(Data excerpt)
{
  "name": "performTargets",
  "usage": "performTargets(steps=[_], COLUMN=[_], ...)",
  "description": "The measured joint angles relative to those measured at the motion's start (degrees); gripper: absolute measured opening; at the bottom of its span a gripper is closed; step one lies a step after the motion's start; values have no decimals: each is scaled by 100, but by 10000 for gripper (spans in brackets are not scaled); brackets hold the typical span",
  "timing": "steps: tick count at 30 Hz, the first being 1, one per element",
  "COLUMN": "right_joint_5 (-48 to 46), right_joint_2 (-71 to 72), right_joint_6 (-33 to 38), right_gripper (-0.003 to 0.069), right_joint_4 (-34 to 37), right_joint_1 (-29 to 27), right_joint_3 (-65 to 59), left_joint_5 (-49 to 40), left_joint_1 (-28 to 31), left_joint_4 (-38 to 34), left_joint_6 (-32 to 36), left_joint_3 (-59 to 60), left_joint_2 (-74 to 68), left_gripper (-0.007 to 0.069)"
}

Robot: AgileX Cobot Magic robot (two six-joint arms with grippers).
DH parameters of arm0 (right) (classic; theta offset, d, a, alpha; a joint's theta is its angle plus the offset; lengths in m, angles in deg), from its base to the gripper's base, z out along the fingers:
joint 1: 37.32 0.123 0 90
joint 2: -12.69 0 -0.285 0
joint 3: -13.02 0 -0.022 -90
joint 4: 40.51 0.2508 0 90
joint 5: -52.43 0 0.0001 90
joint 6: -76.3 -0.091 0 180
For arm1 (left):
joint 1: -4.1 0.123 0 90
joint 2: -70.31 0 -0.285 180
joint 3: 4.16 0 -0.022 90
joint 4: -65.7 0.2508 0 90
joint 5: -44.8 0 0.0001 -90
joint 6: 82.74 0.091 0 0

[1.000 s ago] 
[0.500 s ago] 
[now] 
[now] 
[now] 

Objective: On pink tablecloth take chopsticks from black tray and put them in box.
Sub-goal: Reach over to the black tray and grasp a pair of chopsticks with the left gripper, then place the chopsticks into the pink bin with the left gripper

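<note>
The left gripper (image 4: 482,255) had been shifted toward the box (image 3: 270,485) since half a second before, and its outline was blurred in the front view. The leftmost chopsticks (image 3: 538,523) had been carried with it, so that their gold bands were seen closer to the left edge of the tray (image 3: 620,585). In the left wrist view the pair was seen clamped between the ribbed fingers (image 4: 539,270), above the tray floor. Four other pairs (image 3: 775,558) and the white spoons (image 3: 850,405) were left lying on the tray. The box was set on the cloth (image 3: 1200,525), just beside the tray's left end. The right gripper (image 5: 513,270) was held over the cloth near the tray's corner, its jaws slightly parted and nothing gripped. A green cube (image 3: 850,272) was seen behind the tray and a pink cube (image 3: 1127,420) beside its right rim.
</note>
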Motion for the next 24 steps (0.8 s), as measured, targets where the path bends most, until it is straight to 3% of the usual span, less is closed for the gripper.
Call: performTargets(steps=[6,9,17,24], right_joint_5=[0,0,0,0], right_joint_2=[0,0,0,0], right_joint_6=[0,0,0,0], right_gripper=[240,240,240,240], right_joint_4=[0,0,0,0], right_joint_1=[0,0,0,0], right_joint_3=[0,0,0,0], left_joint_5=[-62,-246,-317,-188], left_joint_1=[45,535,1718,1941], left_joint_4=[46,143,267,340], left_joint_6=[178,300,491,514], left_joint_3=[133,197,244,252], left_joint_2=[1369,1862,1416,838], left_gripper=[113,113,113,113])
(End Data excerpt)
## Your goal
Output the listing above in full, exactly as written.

## Solved problem
{
  "name": "performTargets",
  "usage": "performTargets(steps=[_], COLUMN=[_], ...)",
  "description": "The measured joint angles relative to those measured at the motion's start (degrees); gripper: absolute measured opening; at the bottom of its span a gripper is closed; step one lies a step after the motion's start; values have no decimals: each is scaled by 100, but by 10000 for gripper (spans in brackets are not scaled); brackets hold the typical span",
  "timing": "steps: tick count at 30 Hz, the first being 1, one per element",
  "COLUMN": "right_joint_5 (-48 to 46), right_joint_2 (-71 to 72), right_joint_6 (-33 to 38), right_gripper (-0.003 to 0.069), right_joint_4 (-34 to 37), right_joint_1 (-29 to 27), right_joint_3 (-65 to 59), left_joint_5 (-49 to 40), left_joint_1 (-28 to 31), left_joint_4 (-38 to 34), left_joint_6 (-32 to 36), left_joint_3 (-59 to 60), left_joint_2 (-74 to 68), left_gripper (-0.007 to 0.069)"
}

Robot: AgileX Cobot Magic robot (two six-joint arms with grippers).
DH parameters of arm0 (right) (classic; theta offset, d, a, alpha; a joint's theta is its angle plus the offset; lengths in m, angles in deg), from its base to the gripper's base, z out along the fingers:
joint 1: 37.32 0.123 0 90
joint 2: -12.69 0 -0.285 0
joint 3: -13.02 0 -0.022 -90
joint 4: 40.51 0.2508 0 90
joint 5: -52.43 0 0.0001 90
joint 6: -76.3 -0.091 0 180
For arm1 (left):
joint 1: -4.1 0.123 0 90
joint 2: -70.31 0 -0.285 180
joint 3: 4.16 0 -0.022 90
joint 4: -65.7 0.2508 0 90
joint 5: -44.8 0 0.0001 -90
joint 6: 82.74 0.091 0 0

[1.000 s ago] 
[0.500 s ago] 
[now] 
[now] 
[now] 

Objective: On pink tablecloth take chopsticks from black tray and put them in box.
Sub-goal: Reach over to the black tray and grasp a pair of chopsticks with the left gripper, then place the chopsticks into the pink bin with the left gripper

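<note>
The left gripper (image 4: 482,255) had been shifted toward the box (image 3: 270,485) since half a second before, and its outline was blurred in the front view. The leftmost chopsticks (image 3: 538,523) had been carried with it, so that their gold bands were seen closer to the left edge of the tray (image 3: 620,585). In the left wrist view the pair was seen clamped between the ribbed fingers (image 4: 539,270), above the tray floor. Four other pairs (image 3: 775,558) and the white spoons (image 3: 850,405) were left lying on the tray. The box was set on the cloth (image 3: 1200,525), just beside the tray's left end. The right gripper (image 5: 513,270) was held over the cloth near the tray's corner, its jaws slightly parted and nothing gripped. A green cube (image 3: 850,272) was seen behind the tray and a pink cube (image 3: 1127,420) beside its right rim.
</note>
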Motion for the next 24 steps (0.8 s), as measured, targets where the path bends most, until it is straight to 3% of the usual span, less is closed for the gripper.
Call: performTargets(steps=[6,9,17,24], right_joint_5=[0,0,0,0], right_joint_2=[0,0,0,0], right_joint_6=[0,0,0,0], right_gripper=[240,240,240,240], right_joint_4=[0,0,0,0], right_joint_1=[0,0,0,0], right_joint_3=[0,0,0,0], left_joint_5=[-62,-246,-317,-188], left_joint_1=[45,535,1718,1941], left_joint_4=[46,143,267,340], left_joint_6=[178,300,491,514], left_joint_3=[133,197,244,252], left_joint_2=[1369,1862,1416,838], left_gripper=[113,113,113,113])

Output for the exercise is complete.